REQUIRED WORK.
From the records below, copy every line that contains the word "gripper".
** Opening THE RECORDS block **
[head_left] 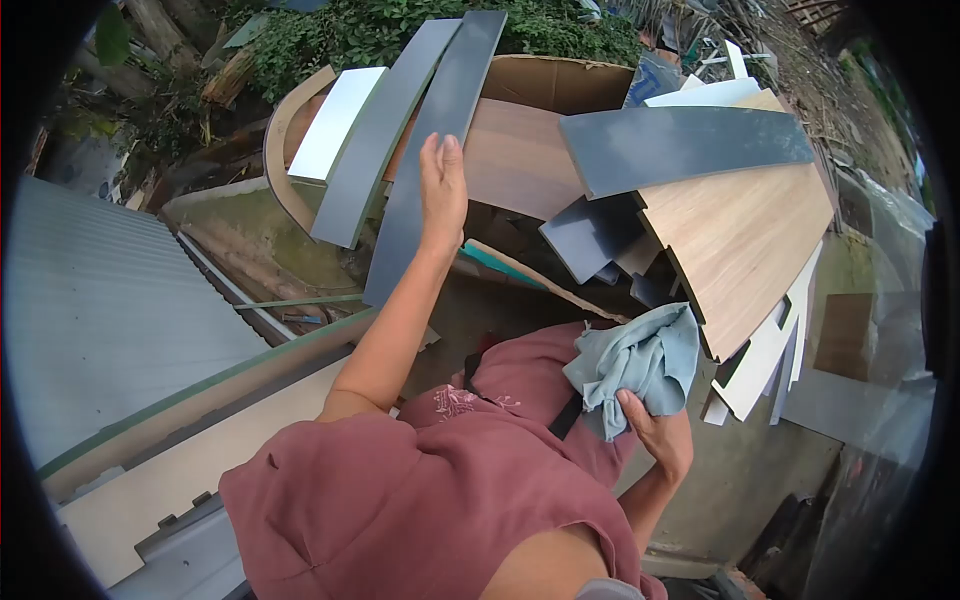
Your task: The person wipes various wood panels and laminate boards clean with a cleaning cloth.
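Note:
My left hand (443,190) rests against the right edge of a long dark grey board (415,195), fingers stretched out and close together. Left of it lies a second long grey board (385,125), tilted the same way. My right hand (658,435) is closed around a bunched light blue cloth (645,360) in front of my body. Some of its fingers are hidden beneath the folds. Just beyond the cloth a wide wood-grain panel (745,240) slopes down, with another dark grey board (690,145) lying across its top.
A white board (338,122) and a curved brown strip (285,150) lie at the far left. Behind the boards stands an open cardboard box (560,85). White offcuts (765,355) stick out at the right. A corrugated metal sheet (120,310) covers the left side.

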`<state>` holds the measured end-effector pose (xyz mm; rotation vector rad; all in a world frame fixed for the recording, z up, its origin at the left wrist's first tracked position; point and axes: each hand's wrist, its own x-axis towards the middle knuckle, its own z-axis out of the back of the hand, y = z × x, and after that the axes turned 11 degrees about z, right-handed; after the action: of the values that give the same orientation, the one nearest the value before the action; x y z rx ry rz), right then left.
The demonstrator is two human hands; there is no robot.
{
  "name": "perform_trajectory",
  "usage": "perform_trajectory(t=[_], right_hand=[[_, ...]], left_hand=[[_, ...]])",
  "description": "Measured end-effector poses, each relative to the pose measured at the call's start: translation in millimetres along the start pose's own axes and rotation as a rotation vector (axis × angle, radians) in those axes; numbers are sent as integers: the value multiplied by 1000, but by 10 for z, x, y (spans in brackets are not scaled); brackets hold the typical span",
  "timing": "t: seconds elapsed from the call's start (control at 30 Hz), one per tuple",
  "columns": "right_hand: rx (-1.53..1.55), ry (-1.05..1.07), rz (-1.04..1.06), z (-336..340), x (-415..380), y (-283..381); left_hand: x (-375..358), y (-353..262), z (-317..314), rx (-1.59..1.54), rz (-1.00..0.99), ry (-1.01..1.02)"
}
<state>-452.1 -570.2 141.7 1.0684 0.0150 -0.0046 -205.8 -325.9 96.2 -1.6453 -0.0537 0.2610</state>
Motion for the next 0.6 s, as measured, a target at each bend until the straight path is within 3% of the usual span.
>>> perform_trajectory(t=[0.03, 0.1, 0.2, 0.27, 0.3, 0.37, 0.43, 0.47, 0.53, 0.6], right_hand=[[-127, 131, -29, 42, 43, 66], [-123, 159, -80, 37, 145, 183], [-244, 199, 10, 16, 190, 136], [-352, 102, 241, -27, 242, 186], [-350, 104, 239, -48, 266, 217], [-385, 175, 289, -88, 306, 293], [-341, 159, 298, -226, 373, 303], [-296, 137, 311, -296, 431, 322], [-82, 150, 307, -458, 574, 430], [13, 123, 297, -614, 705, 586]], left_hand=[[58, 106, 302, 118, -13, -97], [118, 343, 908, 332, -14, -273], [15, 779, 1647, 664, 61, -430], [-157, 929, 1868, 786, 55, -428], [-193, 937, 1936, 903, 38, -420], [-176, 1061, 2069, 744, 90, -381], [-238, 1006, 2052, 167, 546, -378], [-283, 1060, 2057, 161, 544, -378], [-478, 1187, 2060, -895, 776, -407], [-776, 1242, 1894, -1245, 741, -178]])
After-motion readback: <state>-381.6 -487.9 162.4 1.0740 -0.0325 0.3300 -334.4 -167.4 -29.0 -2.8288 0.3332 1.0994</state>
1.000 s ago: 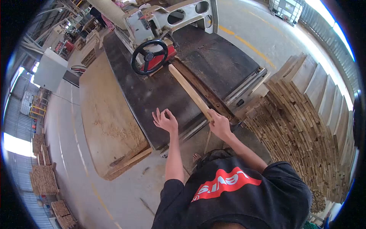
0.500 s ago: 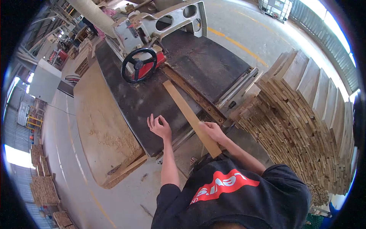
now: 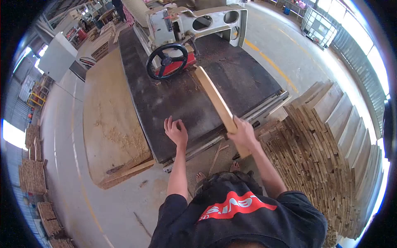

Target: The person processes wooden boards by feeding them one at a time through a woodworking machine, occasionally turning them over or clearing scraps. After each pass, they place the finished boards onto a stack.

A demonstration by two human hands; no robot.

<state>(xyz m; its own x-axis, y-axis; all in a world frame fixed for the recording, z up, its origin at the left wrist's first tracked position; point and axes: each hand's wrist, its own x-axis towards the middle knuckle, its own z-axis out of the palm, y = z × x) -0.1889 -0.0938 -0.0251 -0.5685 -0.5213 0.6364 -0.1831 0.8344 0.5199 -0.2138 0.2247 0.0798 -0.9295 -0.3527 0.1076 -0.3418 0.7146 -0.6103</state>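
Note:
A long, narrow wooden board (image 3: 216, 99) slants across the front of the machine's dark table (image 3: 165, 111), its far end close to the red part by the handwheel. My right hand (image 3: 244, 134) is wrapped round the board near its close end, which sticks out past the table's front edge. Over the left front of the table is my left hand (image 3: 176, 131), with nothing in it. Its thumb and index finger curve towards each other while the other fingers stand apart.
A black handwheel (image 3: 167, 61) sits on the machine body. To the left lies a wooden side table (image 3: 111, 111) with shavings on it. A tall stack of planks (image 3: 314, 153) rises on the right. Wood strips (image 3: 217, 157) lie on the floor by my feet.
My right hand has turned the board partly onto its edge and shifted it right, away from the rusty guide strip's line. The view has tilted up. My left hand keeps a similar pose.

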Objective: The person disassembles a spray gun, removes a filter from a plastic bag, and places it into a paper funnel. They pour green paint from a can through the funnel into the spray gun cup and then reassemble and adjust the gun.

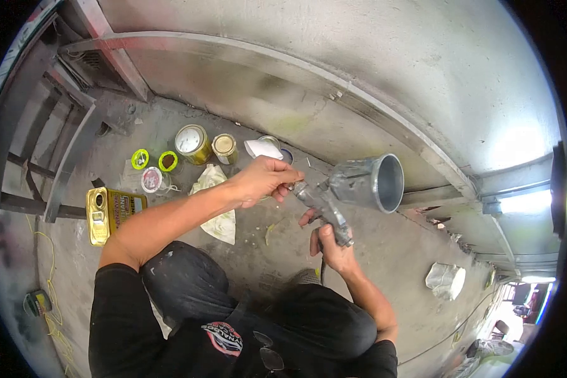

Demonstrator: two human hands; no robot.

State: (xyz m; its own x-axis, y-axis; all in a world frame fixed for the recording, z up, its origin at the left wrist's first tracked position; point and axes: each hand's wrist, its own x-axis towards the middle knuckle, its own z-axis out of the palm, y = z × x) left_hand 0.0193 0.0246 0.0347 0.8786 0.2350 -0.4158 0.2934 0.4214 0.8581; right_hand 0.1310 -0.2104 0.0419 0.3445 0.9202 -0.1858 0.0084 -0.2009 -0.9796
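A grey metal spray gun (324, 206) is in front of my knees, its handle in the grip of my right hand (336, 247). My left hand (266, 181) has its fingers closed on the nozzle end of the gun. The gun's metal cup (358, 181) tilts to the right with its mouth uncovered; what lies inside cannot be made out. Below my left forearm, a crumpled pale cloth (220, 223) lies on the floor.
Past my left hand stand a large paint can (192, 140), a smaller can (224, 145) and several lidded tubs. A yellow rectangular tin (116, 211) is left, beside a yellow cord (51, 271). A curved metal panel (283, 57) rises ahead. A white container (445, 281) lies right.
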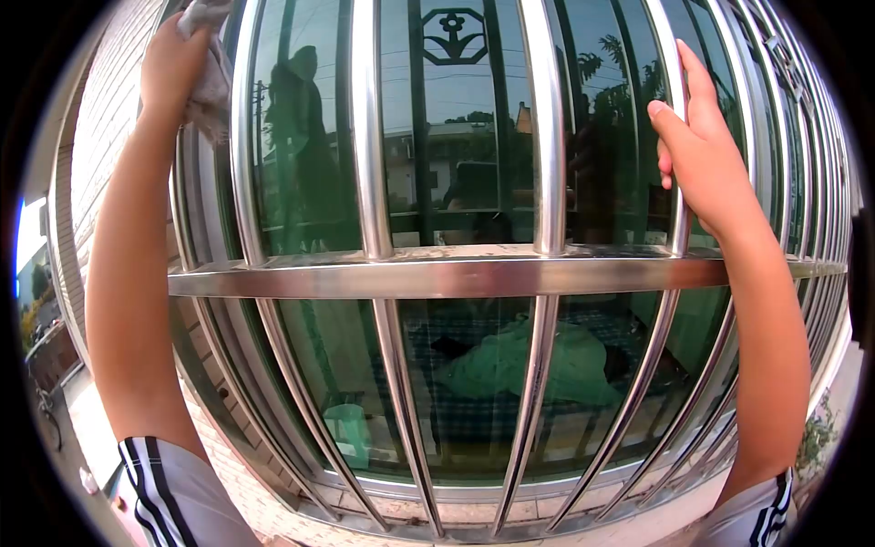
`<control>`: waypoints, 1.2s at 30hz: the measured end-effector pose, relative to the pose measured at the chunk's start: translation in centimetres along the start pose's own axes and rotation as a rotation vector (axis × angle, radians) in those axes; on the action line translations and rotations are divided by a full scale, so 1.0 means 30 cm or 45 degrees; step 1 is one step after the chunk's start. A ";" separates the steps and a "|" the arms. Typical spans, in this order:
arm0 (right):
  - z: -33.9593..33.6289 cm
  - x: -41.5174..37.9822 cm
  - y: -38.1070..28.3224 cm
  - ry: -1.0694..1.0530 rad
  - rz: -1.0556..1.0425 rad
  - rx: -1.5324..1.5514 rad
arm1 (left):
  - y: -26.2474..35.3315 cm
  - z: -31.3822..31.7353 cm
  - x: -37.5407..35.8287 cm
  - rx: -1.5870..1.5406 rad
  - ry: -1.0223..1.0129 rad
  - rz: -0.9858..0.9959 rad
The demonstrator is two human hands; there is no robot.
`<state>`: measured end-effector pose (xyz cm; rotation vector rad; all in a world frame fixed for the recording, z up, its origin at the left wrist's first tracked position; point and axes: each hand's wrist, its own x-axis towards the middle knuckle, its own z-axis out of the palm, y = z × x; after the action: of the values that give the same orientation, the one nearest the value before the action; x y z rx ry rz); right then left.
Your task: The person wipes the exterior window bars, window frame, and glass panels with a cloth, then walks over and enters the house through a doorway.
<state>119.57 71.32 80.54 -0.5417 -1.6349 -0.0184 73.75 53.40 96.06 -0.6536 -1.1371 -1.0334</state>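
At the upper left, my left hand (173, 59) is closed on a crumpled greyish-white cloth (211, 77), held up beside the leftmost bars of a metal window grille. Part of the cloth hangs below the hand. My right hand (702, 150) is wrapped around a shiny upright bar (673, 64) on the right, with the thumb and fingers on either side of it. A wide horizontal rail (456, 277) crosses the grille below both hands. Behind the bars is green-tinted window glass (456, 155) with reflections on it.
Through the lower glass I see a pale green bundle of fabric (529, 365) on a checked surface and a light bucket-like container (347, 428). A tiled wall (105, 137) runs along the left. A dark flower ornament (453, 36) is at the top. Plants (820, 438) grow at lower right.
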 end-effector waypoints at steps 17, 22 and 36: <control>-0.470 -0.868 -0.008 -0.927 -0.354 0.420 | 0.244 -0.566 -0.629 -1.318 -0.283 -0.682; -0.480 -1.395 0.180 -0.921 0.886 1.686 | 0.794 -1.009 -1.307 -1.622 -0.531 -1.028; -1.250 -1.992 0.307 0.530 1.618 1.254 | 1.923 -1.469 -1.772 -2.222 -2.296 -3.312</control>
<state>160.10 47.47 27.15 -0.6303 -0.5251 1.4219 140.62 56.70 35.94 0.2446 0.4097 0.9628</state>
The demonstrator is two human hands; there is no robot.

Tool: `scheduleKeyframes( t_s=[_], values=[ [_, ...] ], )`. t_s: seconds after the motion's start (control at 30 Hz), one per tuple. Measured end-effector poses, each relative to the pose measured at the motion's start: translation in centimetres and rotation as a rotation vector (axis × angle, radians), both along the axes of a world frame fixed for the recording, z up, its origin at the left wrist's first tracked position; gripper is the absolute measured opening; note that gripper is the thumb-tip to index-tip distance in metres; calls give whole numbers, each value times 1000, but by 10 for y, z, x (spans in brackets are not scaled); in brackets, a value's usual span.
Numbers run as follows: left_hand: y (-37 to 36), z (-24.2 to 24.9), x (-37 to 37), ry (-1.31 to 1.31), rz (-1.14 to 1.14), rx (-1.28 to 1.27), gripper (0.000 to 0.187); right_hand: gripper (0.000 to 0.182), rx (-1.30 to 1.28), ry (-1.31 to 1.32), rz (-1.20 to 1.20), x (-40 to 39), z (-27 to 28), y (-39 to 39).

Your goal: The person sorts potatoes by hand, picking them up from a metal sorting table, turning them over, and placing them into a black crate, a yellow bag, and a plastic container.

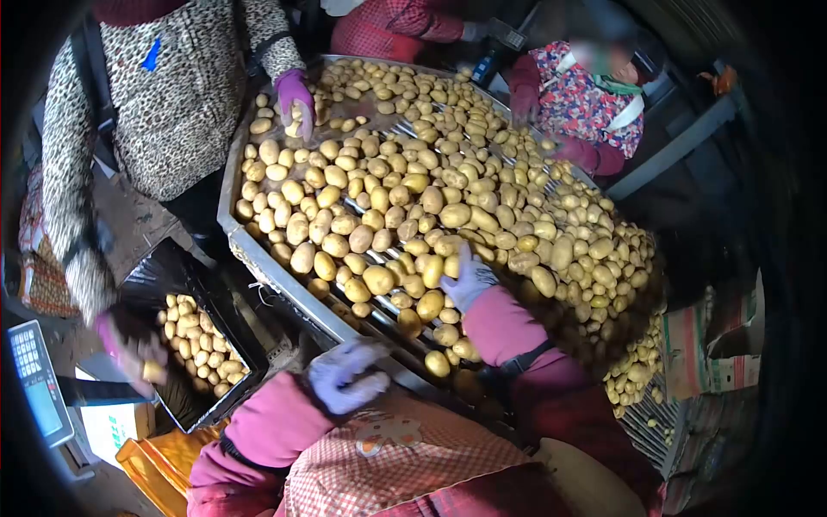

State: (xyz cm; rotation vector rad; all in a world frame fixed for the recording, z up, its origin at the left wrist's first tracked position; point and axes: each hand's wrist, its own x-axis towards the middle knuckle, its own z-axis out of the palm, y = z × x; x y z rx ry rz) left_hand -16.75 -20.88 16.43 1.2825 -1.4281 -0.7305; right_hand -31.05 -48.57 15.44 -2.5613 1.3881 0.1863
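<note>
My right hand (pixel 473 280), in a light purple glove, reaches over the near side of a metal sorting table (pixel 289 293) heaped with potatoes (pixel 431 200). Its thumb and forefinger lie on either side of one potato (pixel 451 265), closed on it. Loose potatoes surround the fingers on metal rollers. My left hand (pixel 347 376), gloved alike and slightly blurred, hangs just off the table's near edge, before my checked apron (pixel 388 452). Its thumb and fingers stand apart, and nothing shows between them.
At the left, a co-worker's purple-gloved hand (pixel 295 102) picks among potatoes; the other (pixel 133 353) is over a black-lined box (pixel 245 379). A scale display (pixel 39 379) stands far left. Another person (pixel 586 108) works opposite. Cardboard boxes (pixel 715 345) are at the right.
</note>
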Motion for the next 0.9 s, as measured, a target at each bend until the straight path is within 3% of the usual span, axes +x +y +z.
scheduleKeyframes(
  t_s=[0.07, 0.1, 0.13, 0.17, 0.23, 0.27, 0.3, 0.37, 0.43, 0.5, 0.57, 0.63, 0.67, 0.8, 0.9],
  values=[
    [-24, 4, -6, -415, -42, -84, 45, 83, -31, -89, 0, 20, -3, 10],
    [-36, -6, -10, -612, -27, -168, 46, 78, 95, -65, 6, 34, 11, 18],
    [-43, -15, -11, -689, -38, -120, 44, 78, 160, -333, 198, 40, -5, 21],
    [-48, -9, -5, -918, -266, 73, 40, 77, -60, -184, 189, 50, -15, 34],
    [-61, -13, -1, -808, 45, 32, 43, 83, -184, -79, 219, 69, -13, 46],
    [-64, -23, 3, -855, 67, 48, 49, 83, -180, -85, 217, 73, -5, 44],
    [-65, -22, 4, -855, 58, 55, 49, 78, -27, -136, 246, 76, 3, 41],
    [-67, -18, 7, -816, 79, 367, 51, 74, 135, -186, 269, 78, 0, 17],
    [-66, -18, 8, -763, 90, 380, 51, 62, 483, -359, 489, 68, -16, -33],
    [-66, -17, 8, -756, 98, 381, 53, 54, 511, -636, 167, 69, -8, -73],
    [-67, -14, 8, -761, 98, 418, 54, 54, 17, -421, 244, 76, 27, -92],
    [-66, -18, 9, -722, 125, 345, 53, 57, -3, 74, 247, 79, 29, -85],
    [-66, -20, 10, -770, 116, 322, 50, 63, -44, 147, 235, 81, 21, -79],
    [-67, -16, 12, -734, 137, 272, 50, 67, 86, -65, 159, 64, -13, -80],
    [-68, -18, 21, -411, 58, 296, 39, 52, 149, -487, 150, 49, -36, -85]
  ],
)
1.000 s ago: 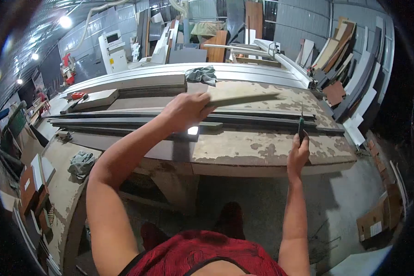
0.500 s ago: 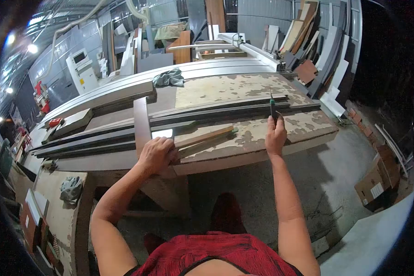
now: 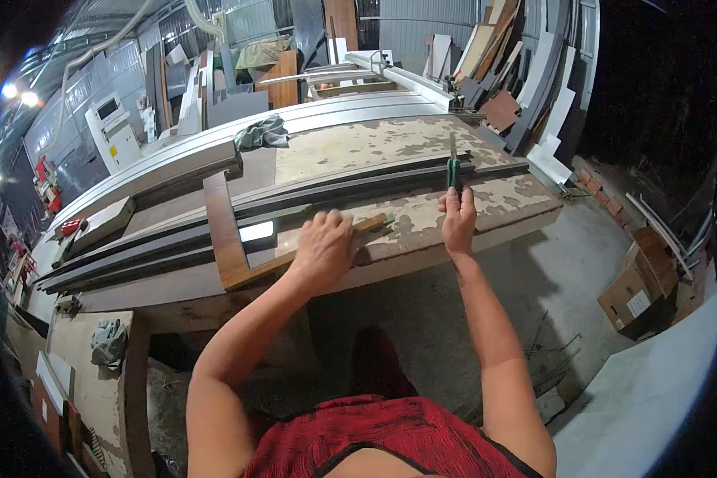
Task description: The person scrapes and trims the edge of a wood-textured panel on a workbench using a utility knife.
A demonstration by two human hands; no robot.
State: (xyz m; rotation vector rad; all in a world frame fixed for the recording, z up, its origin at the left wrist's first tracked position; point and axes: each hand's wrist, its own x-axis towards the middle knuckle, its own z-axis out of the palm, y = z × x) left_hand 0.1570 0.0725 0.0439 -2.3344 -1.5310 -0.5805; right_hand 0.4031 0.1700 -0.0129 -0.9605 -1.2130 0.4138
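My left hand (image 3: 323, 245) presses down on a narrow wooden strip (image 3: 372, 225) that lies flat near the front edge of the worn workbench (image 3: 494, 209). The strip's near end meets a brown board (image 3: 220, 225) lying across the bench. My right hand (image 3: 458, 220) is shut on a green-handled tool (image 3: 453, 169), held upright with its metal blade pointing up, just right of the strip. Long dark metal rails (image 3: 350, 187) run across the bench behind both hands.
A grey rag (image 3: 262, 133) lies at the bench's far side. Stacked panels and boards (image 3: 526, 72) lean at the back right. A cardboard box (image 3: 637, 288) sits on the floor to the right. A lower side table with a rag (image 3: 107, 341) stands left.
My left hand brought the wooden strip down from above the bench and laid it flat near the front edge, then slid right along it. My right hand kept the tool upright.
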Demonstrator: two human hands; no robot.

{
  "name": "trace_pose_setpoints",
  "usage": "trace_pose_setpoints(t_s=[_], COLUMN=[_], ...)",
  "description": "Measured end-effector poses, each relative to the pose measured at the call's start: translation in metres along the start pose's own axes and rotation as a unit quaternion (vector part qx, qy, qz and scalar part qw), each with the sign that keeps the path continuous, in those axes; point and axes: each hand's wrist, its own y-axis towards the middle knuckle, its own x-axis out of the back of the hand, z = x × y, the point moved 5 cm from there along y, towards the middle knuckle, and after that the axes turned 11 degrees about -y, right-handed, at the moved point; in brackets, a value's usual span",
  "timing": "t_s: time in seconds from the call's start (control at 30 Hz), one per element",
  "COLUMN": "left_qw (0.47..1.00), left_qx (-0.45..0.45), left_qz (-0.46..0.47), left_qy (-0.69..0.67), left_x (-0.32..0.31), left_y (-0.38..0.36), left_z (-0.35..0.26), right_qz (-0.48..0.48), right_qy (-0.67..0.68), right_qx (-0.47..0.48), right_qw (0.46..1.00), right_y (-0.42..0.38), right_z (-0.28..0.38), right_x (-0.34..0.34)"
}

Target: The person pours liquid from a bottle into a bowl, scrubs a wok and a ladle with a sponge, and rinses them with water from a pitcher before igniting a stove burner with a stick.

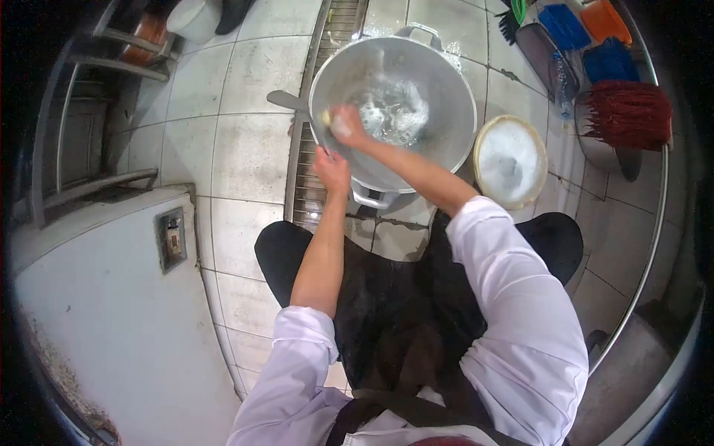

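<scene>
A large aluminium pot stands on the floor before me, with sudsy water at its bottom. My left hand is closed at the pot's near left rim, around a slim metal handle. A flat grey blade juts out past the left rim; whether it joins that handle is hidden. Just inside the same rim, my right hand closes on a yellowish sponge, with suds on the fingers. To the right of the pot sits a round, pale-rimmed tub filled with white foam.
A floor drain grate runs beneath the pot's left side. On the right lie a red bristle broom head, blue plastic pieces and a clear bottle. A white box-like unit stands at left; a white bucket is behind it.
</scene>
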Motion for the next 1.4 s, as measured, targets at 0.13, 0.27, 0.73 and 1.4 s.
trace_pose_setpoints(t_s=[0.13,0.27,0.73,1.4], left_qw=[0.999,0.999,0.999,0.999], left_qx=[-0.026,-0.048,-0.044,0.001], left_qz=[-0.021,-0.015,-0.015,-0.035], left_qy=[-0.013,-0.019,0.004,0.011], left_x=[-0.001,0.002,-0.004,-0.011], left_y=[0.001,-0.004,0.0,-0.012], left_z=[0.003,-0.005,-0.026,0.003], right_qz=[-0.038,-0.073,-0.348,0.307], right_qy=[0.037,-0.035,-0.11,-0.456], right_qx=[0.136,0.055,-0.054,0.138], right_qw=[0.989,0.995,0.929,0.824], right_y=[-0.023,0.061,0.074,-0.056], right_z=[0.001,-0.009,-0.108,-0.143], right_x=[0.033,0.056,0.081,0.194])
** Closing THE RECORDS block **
ANSWER BELOW.
Tool: `scheduleKeyframes( t_s=[_], values=[ [_, ...] ], )`. t_s: seconds after the motion's start (control at 30 Hz), one per tuple. Measured end-effector poses, each relative to the pose measured at the motion's start: translation in centimetres and rotation as a rotation vector (axis × angle, radians), both along the axes of a world frame fixed for the recording, z up, its origin at the left wrist's first tracked position; gripper is the absolute measured opening; note that gripper is the thumb-tip to index-tip distance in metres; calls give whole numbers, each value times 1000, but by 10 for y, z, x (spans in brackets are not scaled); in brackets, a value's usual span.
Numbers run as follows: left_hand: y (-37 to 36), z (-24.2 to 24.9), x (-37 to 37), ry (-1.31 to 1.31), rz (-1.14 to 1.14), rx (-1.28 to 1.27), gripper (0.000 to 0.187); right_hand: gripper (0.000 to 0.182), rx (-1.30 to 1.28), ry (-1.31 to 1.32), rz (-1.20 to 1.20), x (-40 to 39), z (-27 to 28), y (-39 to 39).

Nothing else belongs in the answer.